● **Records from a collection**
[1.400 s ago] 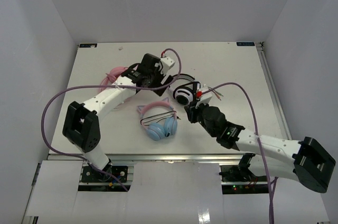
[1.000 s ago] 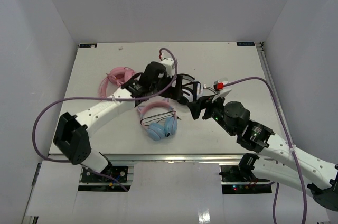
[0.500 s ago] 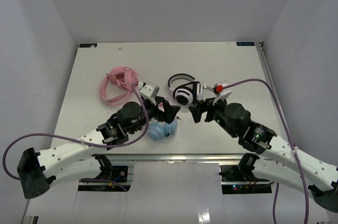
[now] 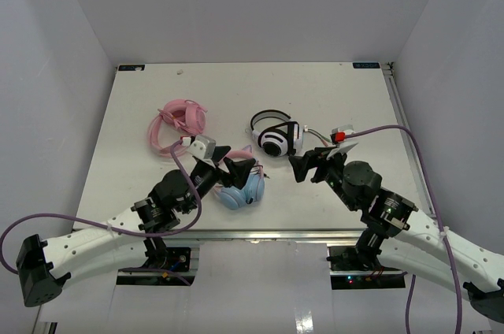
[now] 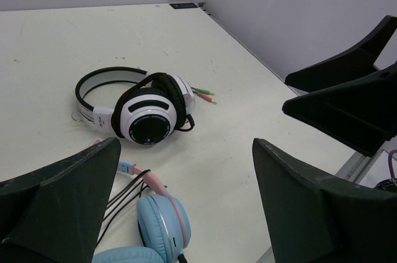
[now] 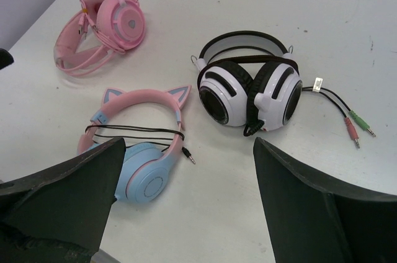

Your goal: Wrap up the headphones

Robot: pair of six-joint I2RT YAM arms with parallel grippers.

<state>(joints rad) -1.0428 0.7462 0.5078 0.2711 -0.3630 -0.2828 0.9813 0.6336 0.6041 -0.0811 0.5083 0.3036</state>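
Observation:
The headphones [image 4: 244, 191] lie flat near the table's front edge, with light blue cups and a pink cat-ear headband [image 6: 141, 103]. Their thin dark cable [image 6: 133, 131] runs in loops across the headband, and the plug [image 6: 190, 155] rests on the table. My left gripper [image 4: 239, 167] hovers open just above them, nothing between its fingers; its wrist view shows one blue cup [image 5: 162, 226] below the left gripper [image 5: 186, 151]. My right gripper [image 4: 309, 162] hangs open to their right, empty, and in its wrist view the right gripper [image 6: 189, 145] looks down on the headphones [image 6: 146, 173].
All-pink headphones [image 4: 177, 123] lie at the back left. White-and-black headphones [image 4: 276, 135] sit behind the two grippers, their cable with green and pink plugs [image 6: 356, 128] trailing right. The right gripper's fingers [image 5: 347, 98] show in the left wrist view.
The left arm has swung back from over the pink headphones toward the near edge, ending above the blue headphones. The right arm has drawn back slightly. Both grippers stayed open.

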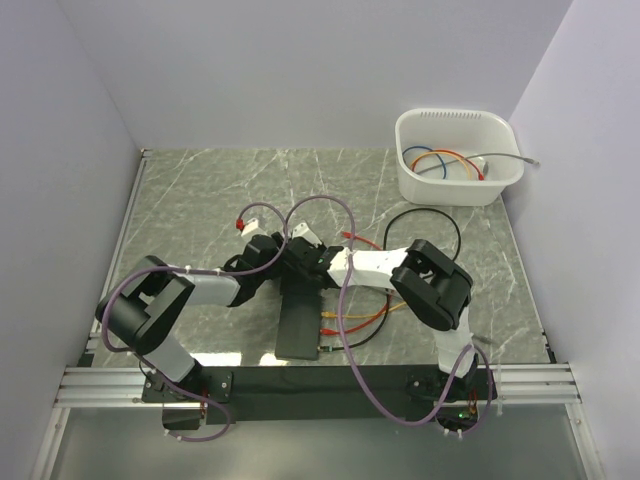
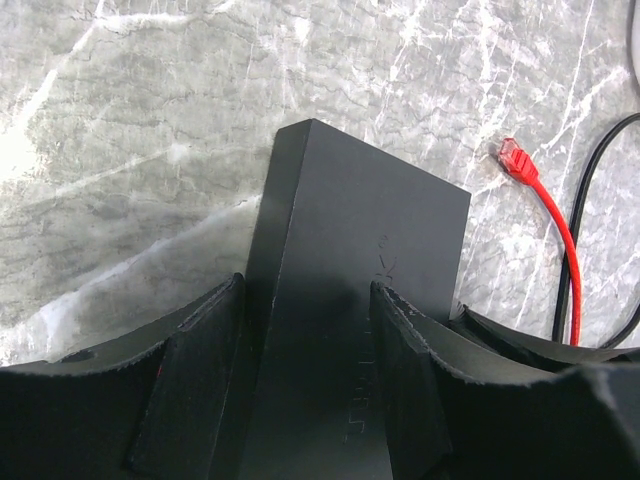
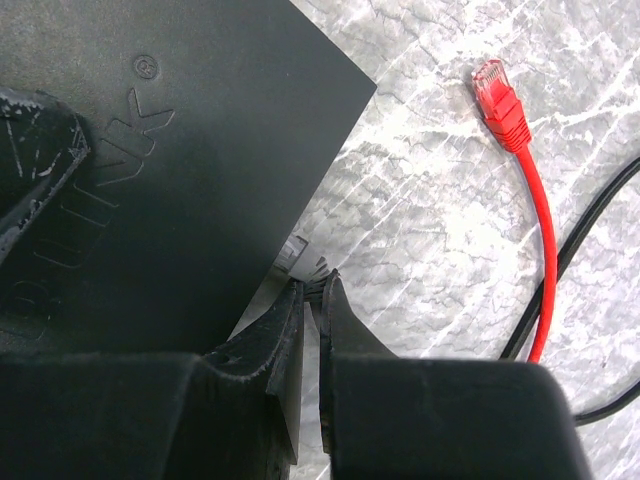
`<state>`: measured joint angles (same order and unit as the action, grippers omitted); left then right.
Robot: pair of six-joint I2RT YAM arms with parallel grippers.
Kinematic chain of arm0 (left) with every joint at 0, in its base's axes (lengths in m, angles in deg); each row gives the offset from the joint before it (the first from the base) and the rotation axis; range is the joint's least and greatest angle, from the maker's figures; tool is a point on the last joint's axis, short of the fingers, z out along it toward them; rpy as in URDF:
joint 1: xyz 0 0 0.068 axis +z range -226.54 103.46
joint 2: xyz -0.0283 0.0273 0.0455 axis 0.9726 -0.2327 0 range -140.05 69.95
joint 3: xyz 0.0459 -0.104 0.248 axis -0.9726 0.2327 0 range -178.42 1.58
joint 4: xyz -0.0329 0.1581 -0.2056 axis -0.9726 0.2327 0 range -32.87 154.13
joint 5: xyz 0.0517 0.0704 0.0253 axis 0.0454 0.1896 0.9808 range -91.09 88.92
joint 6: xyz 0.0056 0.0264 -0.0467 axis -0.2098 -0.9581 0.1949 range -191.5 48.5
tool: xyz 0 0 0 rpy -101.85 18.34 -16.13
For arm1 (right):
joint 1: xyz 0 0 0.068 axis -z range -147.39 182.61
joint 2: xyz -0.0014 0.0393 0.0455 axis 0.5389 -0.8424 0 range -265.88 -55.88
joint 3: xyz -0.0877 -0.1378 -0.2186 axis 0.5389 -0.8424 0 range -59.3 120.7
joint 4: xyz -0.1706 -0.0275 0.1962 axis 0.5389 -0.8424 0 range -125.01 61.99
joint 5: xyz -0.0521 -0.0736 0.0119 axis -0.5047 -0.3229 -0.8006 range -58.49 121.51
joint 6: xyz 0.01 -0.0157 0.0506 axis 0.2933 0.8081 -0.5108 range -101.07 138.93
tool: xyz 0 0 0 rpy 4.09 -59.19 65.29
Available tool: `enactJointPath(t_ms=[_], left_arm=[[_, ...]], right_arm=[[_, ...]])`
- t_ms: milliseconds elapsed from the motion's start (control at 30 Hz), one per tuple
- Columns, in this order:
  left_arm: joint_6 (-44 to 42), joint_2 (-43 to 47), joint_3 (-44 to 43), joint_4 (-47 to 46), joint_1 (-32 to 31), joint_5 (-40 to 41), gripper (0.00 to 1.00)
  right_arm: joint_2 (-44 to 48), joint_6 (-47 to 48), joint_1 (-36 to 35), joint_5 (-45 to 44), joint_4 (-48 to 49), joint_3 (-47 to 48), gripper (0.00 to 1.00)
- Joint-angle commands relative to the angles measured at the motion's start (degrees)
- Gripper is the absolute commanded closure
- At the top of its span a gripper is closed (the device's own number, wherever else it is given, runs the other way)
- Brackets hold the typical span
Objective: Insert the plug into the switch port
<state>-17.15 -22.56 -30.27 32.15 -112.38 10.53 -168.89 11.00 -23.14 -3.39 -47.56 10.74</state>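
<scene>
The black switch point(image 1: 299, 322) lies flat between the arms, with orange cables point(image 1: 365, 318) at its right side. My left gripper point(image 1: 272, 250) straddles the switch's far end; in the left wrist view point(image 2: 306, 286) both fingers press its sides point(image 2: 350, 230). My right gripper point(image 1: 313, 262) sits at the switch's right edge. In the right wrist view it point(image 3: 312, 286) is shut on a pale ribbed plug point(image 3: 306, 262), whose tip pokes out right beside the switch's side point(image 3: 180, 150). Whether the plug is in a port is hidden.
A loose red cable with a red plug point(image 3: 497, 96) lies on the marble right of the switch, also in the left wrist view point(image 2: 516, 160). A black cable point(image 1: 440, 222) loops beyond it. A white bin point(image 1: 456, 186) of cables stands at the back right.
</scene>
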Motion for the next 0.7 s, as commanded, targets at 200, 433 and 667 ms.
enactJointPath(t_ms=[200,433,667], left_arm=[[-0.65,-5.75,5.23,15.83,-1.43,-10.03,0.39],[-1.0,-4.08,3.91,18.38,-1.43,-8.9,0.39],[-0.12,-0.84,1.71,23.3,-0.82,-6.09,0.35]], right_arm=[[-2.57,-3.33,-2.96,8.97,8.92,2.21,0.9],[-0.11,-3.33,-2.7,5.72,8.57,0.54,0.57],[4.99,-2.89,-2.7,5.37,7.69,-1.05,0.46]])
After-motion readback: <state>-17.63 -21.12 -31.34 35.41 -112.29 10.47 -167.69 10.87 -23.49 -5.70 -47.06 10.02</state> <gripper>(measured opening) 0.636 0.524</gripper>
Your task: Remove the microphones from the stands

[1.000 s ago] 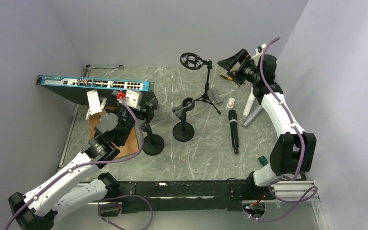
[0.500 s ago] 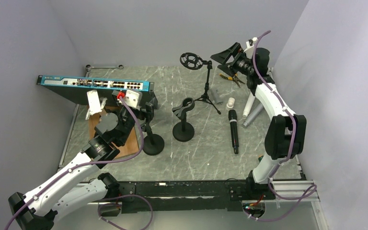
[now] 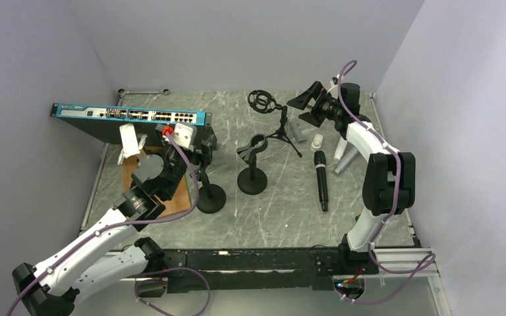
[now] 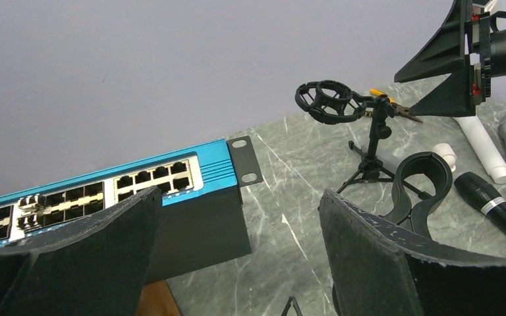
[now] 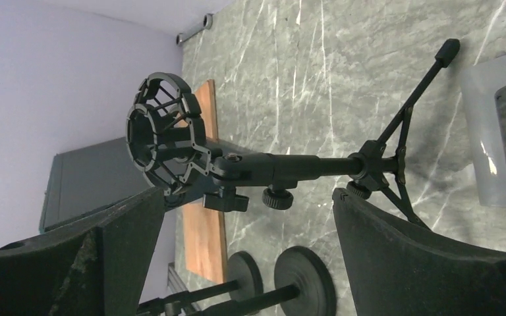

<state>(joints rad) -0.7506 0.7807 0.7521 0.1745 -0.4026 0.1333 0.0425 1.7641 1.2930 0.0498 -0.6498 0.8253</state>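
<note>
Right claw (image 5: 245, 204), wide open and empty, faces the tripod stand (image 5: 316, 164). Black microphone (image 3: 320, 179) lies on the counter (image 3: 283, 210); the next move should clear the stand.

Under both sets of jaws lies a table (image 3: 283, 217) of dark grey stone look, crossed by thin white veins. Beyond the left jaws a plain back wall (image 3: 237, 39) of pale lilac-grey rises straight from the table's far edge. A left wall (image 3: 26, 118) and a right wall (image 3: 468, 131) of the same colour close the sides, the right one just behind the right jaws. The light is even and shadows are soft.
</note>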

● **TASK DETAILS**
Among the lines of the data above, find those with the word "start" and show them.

● **SOLVED EXERCISE**
- t_ms: milliseconds elapsed from the motion's start (control at 30 Hz), one per tuple
- Joint-angle commands relative to the angles measured at the motion's start (degrees)

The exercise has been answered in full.